ASSIGNMENT => Reproduce word for word every line of the entries below, from the line containing "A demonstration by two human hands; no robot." through the final line, and nothing else.
== Segment start ==
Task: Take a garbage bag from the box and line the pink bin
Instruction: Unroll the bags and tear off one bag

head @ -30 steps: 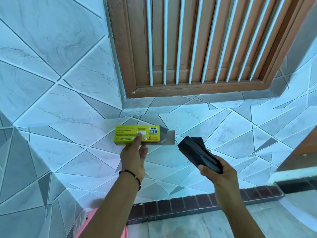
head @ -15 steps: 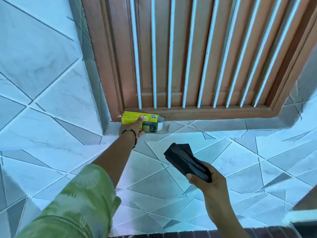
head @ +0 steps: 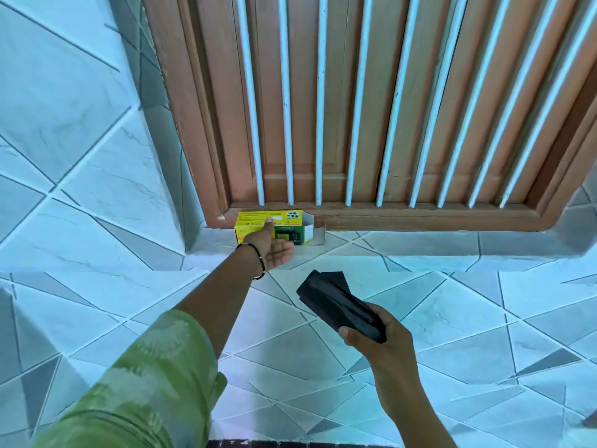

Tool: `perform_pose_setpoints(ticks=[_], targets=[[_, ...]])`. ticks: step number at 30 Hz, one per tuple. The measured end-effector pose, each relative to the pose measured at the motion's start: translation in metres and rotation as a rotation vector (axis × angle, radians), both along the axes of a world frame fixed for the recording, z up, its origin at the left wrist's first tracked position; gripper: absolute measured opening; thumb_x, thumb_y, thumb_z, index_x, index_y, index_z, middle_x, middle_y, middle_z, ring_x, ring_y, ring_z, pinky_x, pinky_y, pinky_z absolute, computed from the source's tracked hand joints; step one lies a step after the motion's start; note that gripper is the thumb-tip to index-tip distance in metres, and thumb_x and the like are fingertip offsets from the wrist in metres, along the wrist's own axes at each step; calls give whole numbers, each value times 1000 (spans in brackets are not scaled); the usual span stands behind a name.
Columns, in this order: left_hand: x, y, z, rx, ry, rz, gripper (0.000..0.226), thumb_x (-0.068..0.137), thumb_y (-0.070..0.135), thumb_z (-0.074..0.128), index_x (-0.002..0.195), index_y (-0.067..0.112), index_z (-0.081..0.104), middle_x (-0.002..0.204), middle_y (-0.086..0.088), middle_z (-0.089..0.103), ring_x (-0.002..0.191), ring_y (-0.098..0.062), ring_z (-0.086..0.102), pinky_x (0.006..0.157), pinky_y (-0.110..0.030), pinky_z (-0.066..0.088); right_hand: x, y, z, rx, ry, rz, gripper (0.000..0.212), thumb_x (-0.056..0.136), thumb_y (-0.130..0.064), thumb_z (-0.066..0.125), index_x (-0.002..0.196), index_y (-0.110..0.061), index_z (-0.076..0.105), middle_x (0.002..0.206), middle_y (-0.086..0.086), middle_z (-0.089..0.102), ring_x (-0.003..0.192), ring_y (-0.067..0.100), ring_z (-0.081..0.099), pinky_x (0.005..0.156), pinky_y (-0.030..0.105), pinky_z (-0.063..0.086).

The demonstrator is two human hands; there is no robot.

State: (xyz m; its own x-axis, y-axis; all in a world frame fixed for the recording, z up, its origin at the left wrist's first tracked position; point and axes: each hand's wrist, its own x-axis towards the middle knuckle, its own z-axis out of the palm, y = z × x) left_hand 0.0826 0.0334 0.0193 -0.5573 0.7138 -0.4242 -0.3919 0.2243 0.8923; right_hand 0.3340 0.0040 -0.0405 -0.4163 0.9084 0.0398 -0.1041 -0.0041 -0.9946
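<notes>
Your right hand point(head: 384, 334) is closing around a folded black garbage bag point(head: 339, 305) and is holding it in the air in front of the tiled wall point(head: 420, 318), with the free end of the bag pointing up and to the left. Your left hand point(head: 273, 248) is reaching forward with the palm open and the fingers loose; its thumb is touching the front of the yellow box point(head: 255, 223), and it is not gripping anything. The box is lying on the tiled ledge point(head: 403, 244), against the bottom of the wooden window frame point(head: 420, 218), with its right end flap standing open. A green sleeve point(head: 145, 383) is covering your left upper arm, and 1 dark bead bracelet point(head: 260, 263) is sitting on that wrist.
</notes>
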Motion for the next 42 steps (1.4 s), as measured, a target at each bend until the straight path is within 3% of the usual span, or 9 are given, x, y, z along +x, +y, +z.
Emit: perform_pose_setpoints(ticks=[5, 10, 15, 21, 28, 33, 37, 40, 42], targets=[[40, -29, -12, 58, 6, -7, 55, 87, 59, 40, 89, 6, 55, 84, -11, 64, 69, -24, 62, 47, -27, 57, 1, -4, -7, 16, 10, -83, 35, 67, -3, 78, 95, -21, 67, 89, 1, 72, 81, 18, 67, 70, 23, 53], [103, -90, -48, 195, 78, -264, 49, 78, 56, 59, 105, 15, 63, 105, -9, 69, 100, -26, 65, 91, -40, 54, -3, -12, -7, 86, -90, -44, 43, 66, -2, 79, 98, -24, 63, 94, -4, 71, 83, 9, 67, 74, 24, 53], [116, -122, -61, 368, -29, -8, 48, 71, 26, 72, 111, 1, 62, 110, -21, 68, 96, -28, 67, 82, -35, 58, 1, -29, -6, 51, -106, 49, 44, 68, -6, 80, 103, -23, 60, 96, -4, 68, 79, 2, 66, 68, 19, 53], [124, -152, -71, 340, -144, 149, 35, 84, 25, 61, 109, 1, 62, 101, -17, 67, 88, -25, 65, 74, -27, 60, -15, -67, -15, -18, -127, 90, 11, 72, -13, 77, 73, -14, 66, 68, 1, 66, 62, 14, 59, 60, 25, 48], [118, -198, -77, 289, -308, 7, 30, 83, 20, 63, 110, 8, 57, 89, -10, 69, 74, -19, 68, 60, -28, 57, -33, -114, -23, 10, -212, -27, 25, 78, -16, 71, 56, -11, 59, 51, 0, 53, 52, 16, 46, 55, 31, 40], [95, -236, -81, 214, -433, -85, 40, 80, 29, 65, 111, 4, 62, 107, -16, 71, 98, -30, 66, 87, -42, 53, -37, -150, -24, -63, -184, -58, 20, 84, -13, 65, 66, -5, 62, 56, 5, 55, 52, 16, 47, 46, 21, 43], [81, -263, -89, 142, -457, -207, 49, 75, 27, 71, 115, 1, 62, 117, -20, 66, 110, -35, 61, 95, -43, 49, -33, -169, -23, -181, -142, 31, 8, 85, -11, 64, 84, -4, 66, 75, 11, 70, 65, 23, 62, 55, 30, 52], [78, -277, -92, 95, -413, -330, 53, 75, 25, 70, 119, -2, 58, 118, -25, 64, 104, -36, 63, 87, -41, 54, -32, -184, -20, -242, -219, 217, 12, 81, -17, 70, 88, -8, 70, 78, 5, 74, 70, 17, 69, 58, 26, 53], [78, -285, -96, 70, -416, -372, 45, 77, 19, 68, 115, -3, 59, 107, -23, 68, 91, -32, 67, 77, -37, 57, -34, -195, -21, -223, -264, 163, 4, 81, -12, 69, 78, -11, 71, 69, 2, 70, 63, 14, 66, 53, 22, 51]])
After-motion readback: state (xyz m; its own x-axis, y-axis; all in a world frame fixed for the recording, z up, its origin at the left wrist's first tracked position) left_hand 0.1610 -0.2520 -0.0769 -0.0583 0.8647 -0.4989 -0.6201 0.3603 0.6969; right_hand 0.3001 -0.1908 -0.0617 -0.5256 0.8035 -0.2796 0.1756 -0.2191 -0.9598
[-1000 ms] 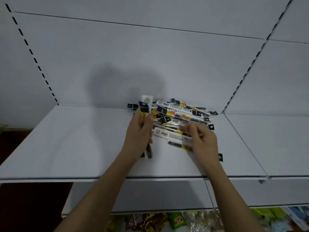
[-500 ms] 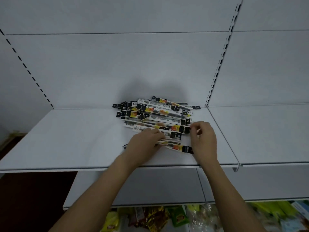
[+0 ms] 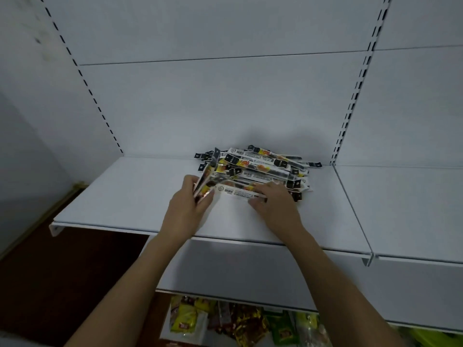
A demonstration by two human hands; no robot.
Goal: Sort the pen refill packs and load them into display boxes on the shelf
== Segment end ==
WRITTEN SOLUTION =>
A demonstration by two human hands; no robot.
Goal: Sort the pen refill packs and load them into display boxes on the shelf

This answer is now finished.